Denn es ist fürwahr erschreckend zu lesen, wie die Maschinenintelligenz, die weil die Menschen für alles einen Namen brauchen, wechselweise Smiley oder Goliath genannt wird, kurz nach ihrer "Geburt" bereits das tägliche Leben der Menschen auf dem gesamten Planeten empfindlich stört, denn nichts mehr geht, was bisher auf Knopfdruck funktionierte: der Straßenverkehr kommt zum Erliegen, Flugzeuge stürzen ab, Aufzüge bleiben stecken, automatische Türen öffnen sich nicht mehr, Geldautomaten und Ladenkassen funktionieren nicht mehr, es gibt kein Licht, kein Wasser...
Und unweigerlich sterben Menschen, die auf digital gesteuerte Maschinen angewiesen sind, um am Leben bleiben zu können.
Sehr bald auch bewahrheitet sich das Sprichwort, dass "der Mensch des Menschen Wolf" sei - denn wenn es ums Überleben geht, um die Rettung der eigenen Haut, kennen wir Menschen kein Erbarmen!

Doch da ist zum Glück das Häuflein sympathischer Aufrechter, eben jene weitblickenden Mahner und der unglückselige Hacker selbst, die alles daran setzen, um nicht nur einen Krieg zu verhindern sondern auch und vor allem mit der Maschinenintelligenz in Kontakt zu treten - und damit vielleicht die Menschheit zu retten. Ob ihnen das wohl gelingt? Ob es wohl eine Zukunft für die Menschheit unter ganz anderen Bedingungen geben mag? Und was könnte der Preis dafür sein?

Aber dem soll nicht vorgegriffen werden - wie überhaupt jeder Versuch, diesem beklemmend realistischen, so komplexen Thriller in einer möglichst informativen, aber nicht zuviel verratenden Besprechung gerecht zu werden, eben nur ein Versuch bleiben kann.

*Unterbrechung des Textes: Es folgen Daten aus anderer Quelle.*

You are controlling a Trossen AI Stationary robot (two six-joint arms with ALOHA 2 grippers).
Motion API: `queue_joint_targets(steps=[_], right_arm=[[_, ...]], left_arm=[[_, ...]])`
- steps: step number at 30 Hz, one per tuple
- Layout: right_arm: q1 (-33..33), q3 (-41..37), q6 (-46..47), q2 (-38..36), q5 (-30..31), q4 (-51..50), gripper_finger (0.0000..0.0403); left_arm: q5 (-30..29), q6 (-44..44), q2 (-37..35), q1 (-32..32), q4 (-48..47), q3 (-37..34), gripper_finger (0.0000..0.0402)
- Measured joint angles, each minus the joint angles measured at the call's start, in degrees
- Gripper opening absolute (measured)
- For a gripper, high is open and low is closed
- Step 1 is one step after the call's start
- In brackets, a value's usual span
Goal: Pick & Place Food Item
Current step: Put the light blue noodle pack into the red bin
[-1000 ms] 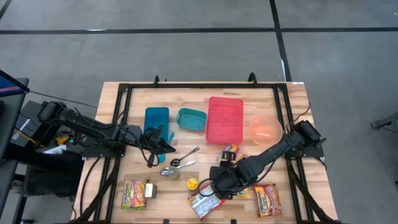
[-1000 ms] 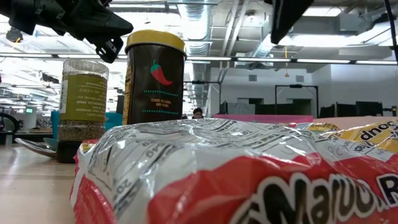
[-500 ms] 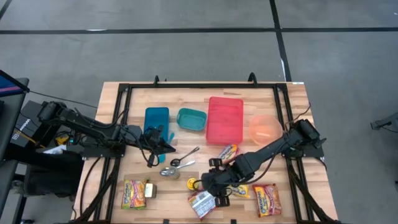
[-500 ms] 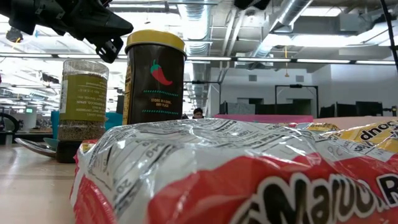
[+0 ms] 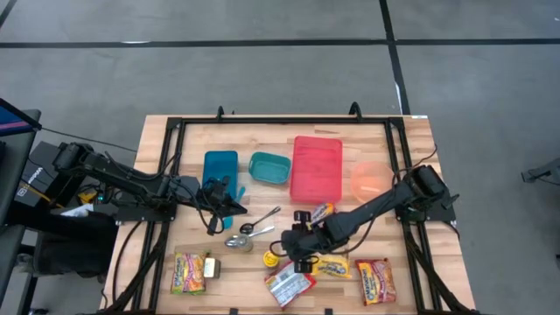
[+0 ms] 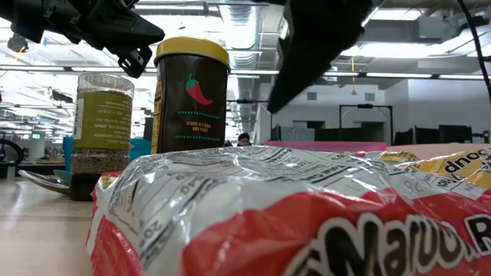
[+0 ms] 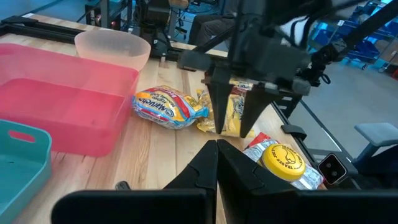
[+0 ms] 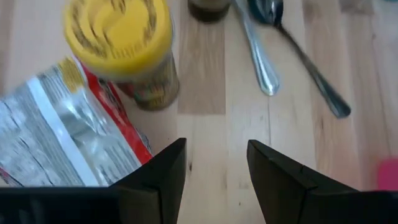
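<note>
Right pincer [image 5: 296, 251], fingers apart and empty, hangs above the counter [image 5: 411, 140] beside the yellow-lidded jar [image 5: 272, 259] and the red ramen packet [image 5: 289, 285]. Left pincer [image 5: 229, 206], fingers together, waits near the spoons [image 5: 260, 222].

A grey floor [image 5: 262, 61] crossed by dark lines surrounds the wooden table [image 5: 262, 136] and its black frame [image 5: 175, 175]. Beyond the table stretches an open hall with exposed ceiling ducts [image 6: 253, 31], strip lights [image 6: 399, 74] and pale walls [image 6: 430, 100] (a seated person [image 6: 244, 139] shows far back)
</note>
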Motion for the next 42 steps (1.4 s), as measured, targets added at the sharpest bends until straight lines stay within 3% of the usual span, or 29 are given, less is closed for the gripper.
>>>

Man muss den Roman einfach selbst lesen und sich damit auf ein Abenteuer einlassen, das man so schnell nicht vergessen wird und das womöglich dem einen oder anderen Leser Denkanstoß sein wird und ihn sensibilisiert für die Gefahren, die aus zügel- und verantwortungslosem Vorantreiben einer nur bis zu einem gewissen Grad vom Menschen beherrschbarer Technik für uns alle erwachsen könnten!